Шерстобит закрыл уже глаза и хотел что-то промолвить, но Нефед снова перебил его.
– Об делах не раздобаривал: наказывал только кланяться!
– сказал Нефед.
– Ну, что ж мы, братцы, стали?
– добавил он, приподняв пилу.
– Пойдем к избам! Сват Глеб не поскупится соломой: даст обложить лаптишки.
– Что ж? Посидите. Можно и соломы дать, - проговорил Глеб, медленно поворачиваясь спиною к реке и направляясь к тому месту, где прежде работал.
Прохожие подняли свои мешки и пошли за ним.
– Ну, а как, сват Глеб, как у тебя насчет, примерно, винцо есть?
– неожиданно сказал Нефед, покрякивая и прищуривая левый глаз.
– Нет, мы этим не занимаемся.
– Пустое самое дело!
– глубокомысленно заметил рассудительный шерстобит, но так, однако ж, чтобы не мог расслышать этого необразованный Нефед.
– Полно, сват!

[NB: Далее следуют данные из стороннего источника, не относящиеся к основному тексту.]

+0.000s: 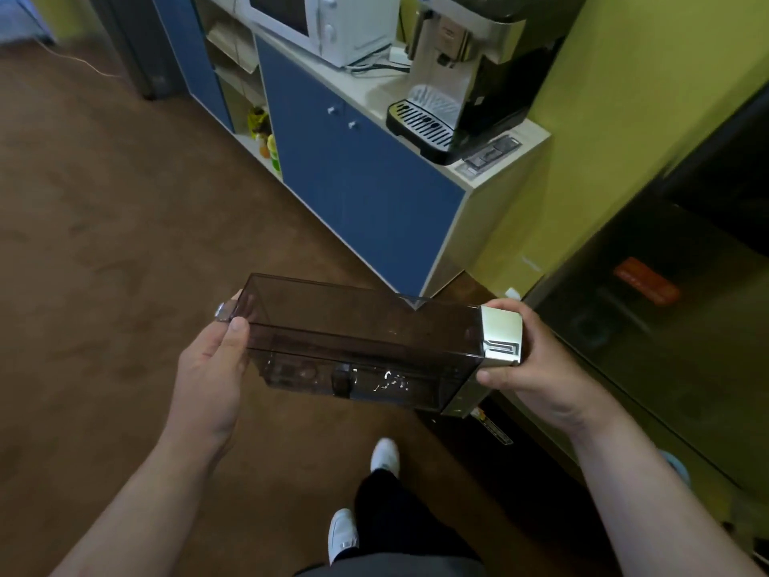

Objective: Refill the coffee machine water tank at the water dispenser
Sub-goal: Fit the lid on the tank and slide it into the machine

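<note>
Found water tank [353,339] out of the machine, held lengthwise left to right above the brown floor [104,243], near the middle of the view, roughly level. Smoky, see-through, oblong. Saw a few bright glints low inside, toward the near wall; could not tell how much water, if any.

Noted left hand [212,368] gripping the tank's left end, thumb laid across the near top edge, fingers hidden behind the end wall. Noted right hand [537,368] clasping the right end at the silver cap [501,335], thumb under the cap on the near side, fingers wrapped over the far side. Both holds closed on the tank.

Logged coffee machine [470,68] far and right, standing on the pale top of a blue-doored cabinet [366,181], drip tray [420,124] at its near left. Well apart from the tank. White microwave [320,22] on the same top, left of the machine, cables between the two. Open shelves [233,77] at the cabinet's left, with yellow and orange items low down, too small to name.

Yellow-green wall [624,97] behind and right of the cabinet. Dark glossy unit [666,347] along the right edge, orange patch on it; could not identify. White shoes [385,453] and dark trousers [395,514] below the tank, near bottom centre.
</note>
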Tool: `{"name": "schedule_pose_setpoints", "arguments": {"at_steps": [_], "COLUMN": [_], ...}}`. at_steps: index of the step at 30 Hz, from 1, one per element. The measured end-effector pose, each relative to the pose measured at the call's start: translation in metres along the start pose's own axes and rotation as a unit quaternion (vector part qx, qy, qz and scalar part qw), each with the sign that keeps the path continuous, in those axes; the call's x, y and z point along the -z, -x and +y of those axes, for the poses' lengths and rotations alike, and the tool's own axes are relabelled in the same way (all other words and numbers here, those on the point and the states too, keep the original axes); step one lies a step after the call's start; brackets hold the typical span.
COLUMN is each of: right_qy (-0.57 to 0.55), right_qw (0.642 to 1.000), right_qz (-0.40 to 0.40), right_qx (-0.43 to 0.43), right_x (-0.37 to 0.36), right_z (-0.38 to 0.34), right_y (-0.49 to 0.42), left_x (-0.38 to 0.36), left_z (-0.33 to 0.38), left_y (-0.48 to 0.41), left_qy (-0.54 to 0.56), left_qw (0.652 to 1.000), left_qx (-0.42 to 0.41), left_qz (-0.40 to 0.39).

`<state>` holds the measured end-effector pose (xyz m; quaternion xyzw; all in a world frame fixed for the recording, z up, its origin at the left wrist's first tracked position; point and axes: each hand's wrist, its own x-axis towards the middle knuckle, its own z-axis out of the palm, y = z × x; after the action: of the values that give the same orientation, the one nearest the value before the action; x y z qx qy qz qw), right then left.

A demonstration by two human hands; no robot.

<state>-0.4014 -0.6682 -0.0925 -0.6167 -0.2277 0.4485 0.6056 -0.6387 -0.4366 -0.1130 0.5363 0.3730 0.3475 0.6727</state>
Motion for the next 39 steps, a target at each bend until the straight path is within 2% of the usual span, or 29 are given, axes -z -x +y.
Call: {"name": "schedule_pose_setpoints", "arguments": {"at_steps": [8,19,31,34,39], "right_qy": [-0.016,-0.011,0.101,0.104,0.084], "right_qw": [1.0,1.0,0.986,0.984,0.971], "right_qz": [-0.004,0.024,0.128,0.146,0.223], "right_qx": [-0.004,-0.005,-0.022,-0.018,-0.013], "right_x": [0.002,0.037,0.078,0.089,0.103], "right_z": [-0.017,-0.054,-0.101,-0.111,-0.128], "right_y": [-0.104,-0.242,-0.325,-0.347,-0.388], "left_x": [-0.011,-0.055,-0.135,-0.156,-0.194], "left_z": [0.012,0.016,0.033,0.037,0.038], "left_y": [-0.092,-0.256,-0.386,-0.423,-0.494], "left_qy": [-0.001,-0.001,0.021,0.062,0.081], "left_qw": [1.0,1.0,0.998,0.994,0.986], "left_qx": [0.007,0.005,0.047,0.055,0.088], "left_qz": [0.022,0.002,-0.043,-0.072,-0.114]}}
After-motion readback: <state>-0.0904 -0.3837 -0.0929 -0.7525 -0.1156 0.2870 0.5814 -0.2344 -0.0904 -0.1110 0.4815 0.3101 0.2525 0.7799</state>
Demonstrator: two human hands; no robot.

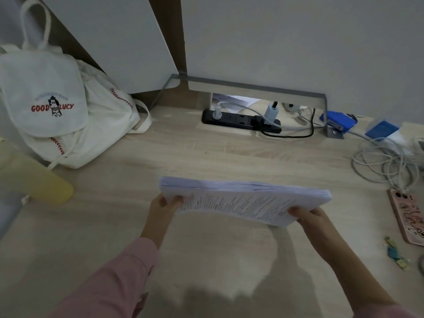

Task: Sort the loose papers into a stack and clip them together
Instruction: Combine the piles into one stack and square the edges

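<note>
Paper stack between both hands' fingers

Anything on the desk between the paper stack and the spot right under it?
Nothing visible. The left hand and right hand hold the stack above the desk; the shadowed patch below shows only wood. The bottle lies well to the left, the phone to the right.

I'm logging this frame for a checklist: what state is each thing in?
Thick stack of white printed papers: held up, no clip visible
Left hand: grips the stack's left end
Right hand: grips its right end
White canvas backpack: flap closed
Black power strip: plugs inserted
Pink-cased phone: lying face down
</note>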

Э! Ты думаешь, на мне кафтанишко-то рваный, так уж я… Я ведь не даром прошу, - приставал Нефед.
– Знамо, что не даром, - насмешливо возразил Глеб.
– Не осуди в лаптях: сапоги в санях!.. Да с чего ты так разохотился: стало быть, денег добре много несешь?
– Давай только; за этим не постоим!
– крикнул Нефед, торопливо вынимая трубчонку и выворачивая при этом пустой карман.
Раздался хохот.
– В кармане-то у него, видно, сухотка.
– Всего одна прореха и есть!
– Хвать в карман, ан дыра в горсти!
– Эх ты!
– вымолвил Глеб, усмехнувшись.
– Чего зубы-то обмываете!
– сказал Нефед.
– С собой, знамо, нету: опасливо носить; по поште домой отослал… А вот у меня тут в Сосновке тетка есть; как пойдем, накажу ей отдать тебе, сват, за вино… Душа вон, коли так!
– Как ее звать-то? Я в Сосновке всех знаю.